Context Princeton University Hackathon First Place
Focus UI/UX Design
Role Interaction Designer
Timeframe 1 day
Brief
This project was created by me and 3 other teammates at the Rehack hackathon at Princeton University. The theme for Rehack 2019 is social interactions: how can we create technology that makes human interactions more enriching and productive?
Our team won “Top Overall” with our 3-fold design solution “TweetSweet”.
1 in 6 Americans active on social media will regret 1 post they made this week.

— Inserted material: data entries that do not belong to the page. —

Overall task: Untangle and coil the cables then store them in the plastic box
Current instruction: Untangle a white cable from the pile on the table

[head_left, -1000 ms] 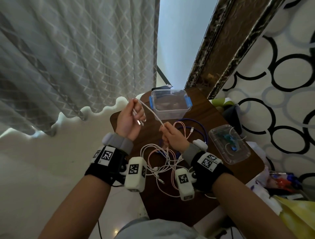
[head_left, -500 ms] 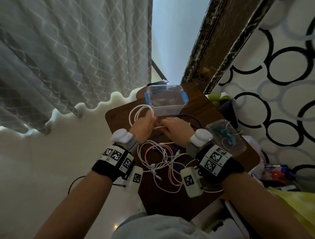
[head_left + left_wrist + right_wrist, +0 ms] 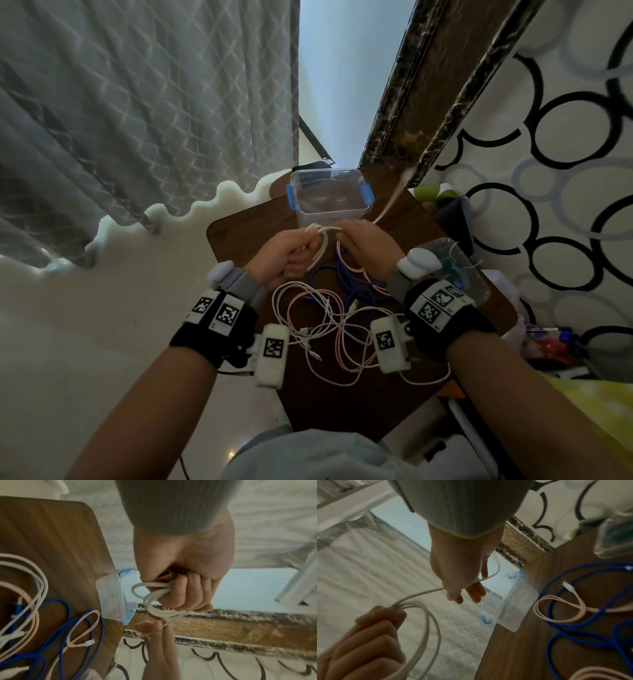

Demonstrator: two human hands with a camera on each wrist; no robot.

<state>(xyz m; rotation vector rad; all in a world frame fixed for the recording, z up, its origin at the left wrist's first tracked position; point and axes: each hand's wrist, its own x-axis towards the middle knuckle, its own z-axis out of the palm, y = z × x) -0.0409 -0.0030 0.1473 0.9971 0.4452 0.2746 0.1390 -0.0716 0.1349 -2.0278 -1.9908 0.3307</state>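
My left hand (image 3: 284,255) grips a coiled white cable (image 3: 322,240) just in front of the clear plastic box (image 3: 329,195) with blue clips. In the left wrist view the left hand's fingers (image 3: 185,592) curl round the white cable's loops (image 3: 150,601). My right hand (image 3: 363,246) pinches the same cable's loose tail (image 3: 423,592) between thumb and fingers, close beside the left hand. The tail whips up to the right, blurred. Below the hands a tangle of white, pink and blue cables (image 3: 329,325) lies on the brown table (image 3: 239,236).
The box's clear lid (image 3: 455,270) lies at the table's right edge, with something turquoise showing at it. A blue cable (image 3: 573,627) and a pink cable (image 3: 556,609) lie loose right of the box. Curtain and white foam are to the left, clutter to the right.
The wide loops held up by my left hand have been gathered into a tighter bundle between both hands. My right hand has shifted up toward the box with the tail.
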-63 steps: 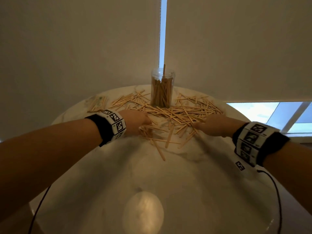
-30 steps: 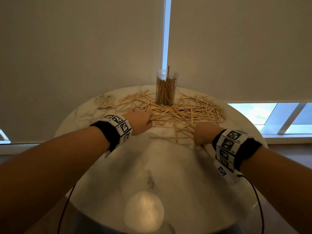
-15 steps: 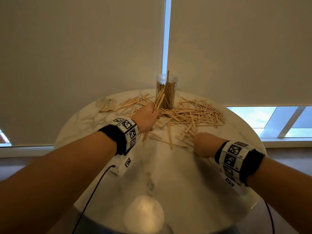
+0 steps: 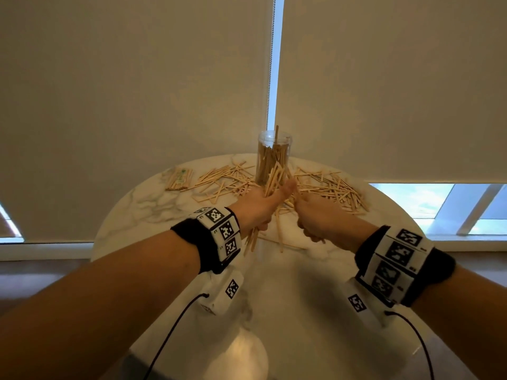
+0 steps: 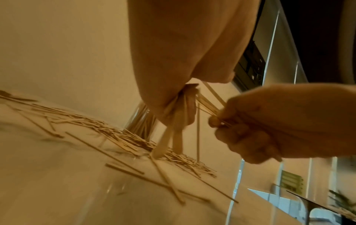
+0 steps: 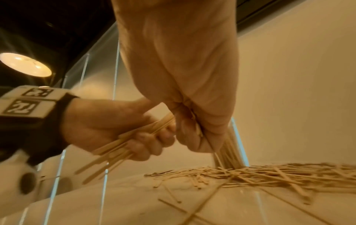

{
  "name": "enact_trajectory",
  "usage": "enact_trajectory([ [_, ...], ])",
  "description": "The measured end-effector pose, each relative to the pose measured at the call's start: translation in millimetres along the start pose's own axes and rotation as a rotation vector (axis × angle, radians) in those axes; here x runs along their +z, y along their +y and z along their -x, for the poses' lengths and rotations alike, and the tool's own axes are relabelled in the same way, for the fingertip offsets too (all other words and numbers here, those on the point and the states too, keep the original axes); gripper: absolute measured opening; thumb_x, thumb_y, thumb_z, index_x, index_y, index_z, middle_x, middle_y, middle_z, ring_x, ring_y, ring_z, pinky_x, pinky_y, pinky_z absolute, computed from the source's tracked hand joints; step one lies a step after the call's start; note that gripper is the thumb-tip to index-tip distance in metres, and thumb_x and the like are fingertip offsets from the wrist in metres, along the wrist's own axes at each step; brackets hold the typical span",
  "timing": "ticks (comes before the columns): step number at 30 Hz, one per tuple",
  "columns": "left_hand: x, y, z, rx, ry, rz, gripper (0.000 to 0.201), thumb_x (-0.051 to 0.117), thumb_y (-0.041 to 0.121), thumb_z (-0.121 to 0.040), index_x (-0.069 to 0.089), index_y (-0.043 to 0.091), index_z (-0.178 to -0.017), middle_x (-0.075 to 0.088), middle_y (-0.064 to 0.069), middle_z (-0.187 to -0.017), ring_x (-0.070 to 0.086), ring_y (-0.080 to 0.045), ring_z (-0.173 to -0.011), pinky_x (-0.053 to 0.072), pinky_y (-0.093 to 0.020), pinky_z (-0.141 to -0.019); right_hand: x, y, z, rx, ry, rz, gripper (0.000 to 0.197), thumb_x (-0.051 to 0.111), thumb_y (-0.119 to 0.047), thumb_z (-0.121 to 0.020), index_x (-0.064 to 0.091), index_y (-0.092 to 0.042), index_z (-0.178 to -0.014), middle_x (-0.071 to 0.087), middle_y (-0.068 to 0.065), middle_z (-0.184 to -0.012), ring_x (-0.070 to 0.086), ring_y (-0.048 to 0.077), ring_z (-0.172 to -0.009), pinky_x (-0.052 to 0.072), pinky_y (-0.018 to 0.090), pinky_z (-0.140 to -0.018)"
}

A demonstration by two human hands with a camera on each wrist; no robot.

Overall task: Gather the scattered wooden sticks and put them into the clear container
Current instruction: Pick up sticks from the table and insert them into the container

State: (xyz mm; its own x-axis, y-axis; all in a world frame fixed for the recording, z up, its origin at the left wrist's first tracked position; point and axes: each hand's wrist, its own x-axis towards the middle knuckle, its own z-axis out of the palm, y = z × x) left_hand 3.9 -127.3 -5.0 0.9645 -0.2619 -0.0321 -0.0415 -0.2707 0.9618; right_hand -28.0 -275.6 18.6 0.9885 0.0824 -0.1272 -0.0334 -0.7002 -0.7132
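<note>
My left hand point(image 4: 259, 205) is lifted off the round marble table point(image 4: 274, 292) and grips a fanned bundle of wooden sticks point(image 4: 273, 179) in its fist. The bundle point(image 6: 123, 146) sticks out above and below the curled fingers. Close to its right, my right hand point(image 4: 311, 213) pinches a few thin sticks point(image 5: 213, 108) against that bundle. Just behind both hands stands the clear container point(image 4: 273, 157), upright, open-topped and packed with sticks. Loose sticks lie scattered to its left point(image 4: 225, 181) and right point(image 4: 330, 189).
A small wrapped pack of sticks point(image 4: 179, 179) lies at the table's far left. Several single sticks point(image 4: 279, 234) lie below the hands. Roller blinds hang right behind the table. A lamp's reflection point(image 4: 242, 352) shines near the front edge.
My left hand has risen from the table with a fistful of sticks. My right hand has moved left and up to meet it in front of the container.
</note>
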Motion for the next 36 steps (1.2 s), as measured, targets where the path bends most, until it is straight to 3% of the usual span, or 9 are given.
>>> enact_trajectory([
  [4,8.8,10.3,0.1,-0.026,0.099,0.116,0.045,0.065,0.056,-0.088,0.062,0.011,-0.086,0.059,-0.012,-0.077,0.056,-0.026,-0.069,0.049,-0.036,-0.065,21.6,-18.2,3.6,-0.235,-0.019,0.068,0.021,0.035,-0.004,-0.101,0.054,-0.007,-0.108,0.043,-0.004,-0.072,0.036,0.003,-0.058,0.030,0.016,-0.053],
  [7,1.3,9.7,-2.9,-0.079,0.223,0.119,0.025,0.053,0.033,-0.100,0.058,0.013,-0.086,0.063,-0.016,-0.092,0.059,-0.027,-0.080,0.052,-0.039,-0.073,28.9,-26.7,1.7,-0.288,-0.041,0.160,0.018,0.042,-0.006,-0.099,0.053,-0.006,-0.114,0.063,0.009,-0.101,0.057,0.012,-0.074,0.050,0.023,-0.065],
  [11,-16.7,0.4,-5.4,-0.101,0.291,0.146,0.037,0.041,0.039,-0.105,0.060,0.007,-0.102,0.059,-0.009,-0.085,0.055,-0.023,-0.073,0.049,-0.040,-0.070,27.4,-29.5,5.7,-0.336,-0.056,0.328,0.034,0.047,-0.013,-0.098,0.055,-0.018,-0.131,0.068,0.004,-0.108,0.063,0.020,-0.093,0.050,0.028,-0.075],
  [13,-24.2,-1.4,-4.5,-0.094,0.331,0.216,0.038,0.040,0.039,-0.106,0.059,0.010,-0.090,0.058,-0.006,-0.077,0.055,-0.022,-0.069,0.053,-0.044,-0.073,21.7,-26.2,3.7,-0.316,-0.036,0.279,0.030,0.055,-0.016,-0.097,0.061,-0.019,-0.126,0.069,0.000,-0.109,0.064,0.016,-0.098,0.051,0.028,-0.083],
  [18,-33.1,-5.4,0.4,-0.029,0.268,0.383,0.024,0.042,0.037,-0.106,0.052,0.016,-0.101,0.050,0.002,-0.064,0.054,-0.016,-0.067,0.054,-0.050,-0.081,6.3,-21.3,-8.1,-0.303,0.226,0.142,0.015,0.061,-0.021,-0.095,0.061,-0.017,-0.109,0.063,-0.004,-0.107,0.065,0.015,-0.095,0.054,0.031,-0.086],
  [21,-23.7,-3.2,10.6,0.010,0.140,0.383,0.019,0.042,0.033,-0.107,0.048,0.019,-0.096,0.045,0.001,-0.069,0.045,-0.011,-0.058,0.055,-0.037,-0.066,2.4,-24.2,-16.8,-0.385,0.251,0.239,0.033,0.056,-0.023,-0.098,0.057,-0.023,-0.131,0.053,-0.008,-0.118,0.055,0.013,-0.108,0.044,0.027,-0.094],
  [26,-14.9,-6.7,8.3,0.071,0.176,0.238,0.036,0.040,0.045,-0.105,0.055,0.015,-0.118,0.062,0.000,-0.092,0.055,-0.012,-0.071,0.044,-0.025,-0.055,17.1,-29.1,-19.8,-0.417,0.214,0.050,0.006,0.069,-0.022,-0.089,0.069,-0.018,-0.092,0.073,-0.005,-0.080,0.071,0.009,-0.075,0.060,0.036,-0.076],
  [30,-14.9,-5.9,10.2,0.088,0.133,0.184,0.039,0.040,0.040,-0.106,0.058,0.009,-0.122,0.053,-0.001,-0.082,0.048,-0.011,-0.066,0.043,-0.024,-0.053,21.7,-30.7,-17.3,-0.409,0.332,0.279,0.009,0.061,-0.027,-0.091,0.058,-0.019,-0.088,0.063,-0.005,-0.081,0.061,0.014,-0.075,0.050,0.029,-0.065],
  [36,-3.2,-6.4,16.5,0.072,0.134,0.227,0.035,0.036,0.038,-0.108,0.055,0.010,-0.098,0.048,0.000,-0.066,0.041,-0.011,-0.057,0.037,-0.025,-0.051,8.8,-43.2,-4.7,-0.425,0.153,0.661,0.032,0.041,-0.027,-0.102,0.069,-0.011,-0.099,0.062,0.003,-0.093,0.056,0.018,-0.087,0.053,0.036,-0.081],
])
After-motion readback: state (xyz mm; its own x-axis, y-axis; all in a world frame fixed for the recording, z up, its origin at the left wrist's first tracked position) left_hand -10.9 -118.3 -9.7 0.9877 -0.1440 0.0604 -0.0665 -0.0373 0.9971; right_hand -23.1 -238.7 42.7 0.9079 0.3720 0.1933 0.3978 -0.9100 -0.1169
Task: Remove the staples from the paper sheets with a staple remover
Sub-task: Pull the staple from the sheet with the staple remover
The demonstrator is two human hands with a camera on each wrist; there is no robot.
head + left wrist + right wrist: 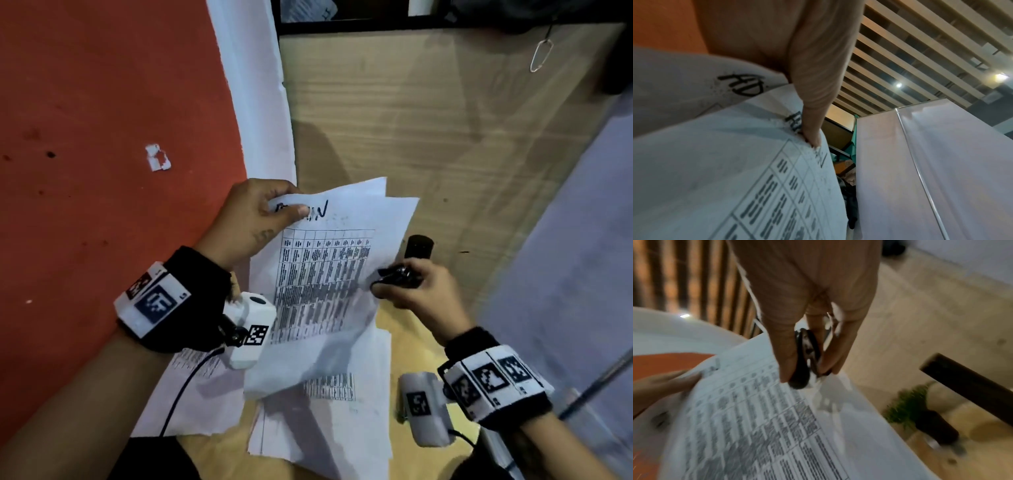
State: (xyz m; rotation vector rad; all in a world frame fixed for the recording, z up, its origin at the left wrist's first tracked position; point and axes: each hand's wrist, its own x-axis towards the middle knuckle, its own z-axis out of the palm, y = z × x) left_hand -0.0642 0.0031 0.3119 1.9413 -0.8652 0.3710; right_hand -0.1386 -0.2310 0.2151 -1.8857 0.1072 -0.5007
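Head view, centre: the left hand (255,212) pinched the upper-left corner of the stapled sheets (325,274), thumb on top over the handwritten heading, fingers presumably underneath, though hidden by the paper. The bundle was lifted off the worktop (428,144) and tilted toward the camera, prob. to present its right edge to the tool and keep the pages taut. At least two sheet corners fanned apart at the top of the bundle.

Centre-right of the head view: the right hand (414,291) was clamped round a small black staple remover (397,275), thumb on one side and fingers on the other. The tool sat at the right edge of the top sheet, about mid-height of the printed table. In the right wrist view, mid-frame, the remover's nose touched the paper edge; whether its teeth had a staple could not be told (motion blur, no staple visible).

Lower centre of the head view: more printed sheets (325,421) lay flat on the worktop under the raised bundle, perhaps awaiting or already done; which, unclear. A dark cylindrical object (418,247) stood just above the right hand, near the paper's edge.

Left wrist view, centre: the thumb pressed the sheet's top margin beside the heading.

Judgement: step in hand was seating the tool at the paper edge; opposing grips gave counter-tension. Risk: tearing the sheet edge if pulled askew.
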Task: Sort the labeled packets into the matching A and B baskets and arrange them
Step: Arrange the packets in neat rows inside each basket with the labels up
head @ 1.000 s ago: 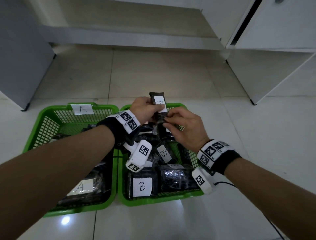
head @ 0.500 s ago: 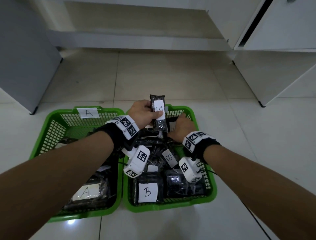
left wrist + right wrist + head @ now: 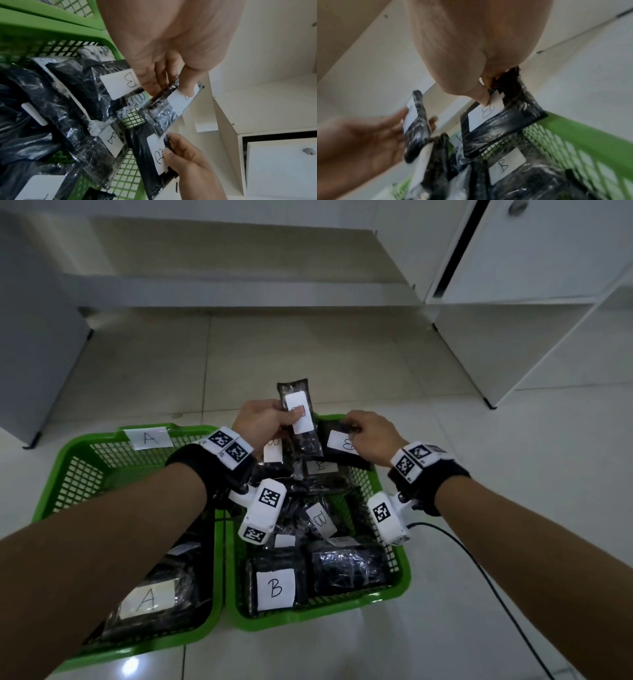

Interestingly, most users who regret a tweet come to regret it through self-realization as opposed to feedback by others. This means that if we could trigger this self-realization earlier in the tweeting process, we could minimize tweet regret and the harmful consequences of negative tweets and hate speech on the internet.
TweetSweet
TweetSweet is a redesign of Twitter’s interface. Our solution is 3-fold: it will look at using 1) tweet previews, 2) real-time sentiment analysis, and 3) time delay undo to reduce regret.
1) Tweet Preview
Showing a preview of the user’s tweet in a simulated newsfeed so that the user can picture how other users would view and react to the tweet.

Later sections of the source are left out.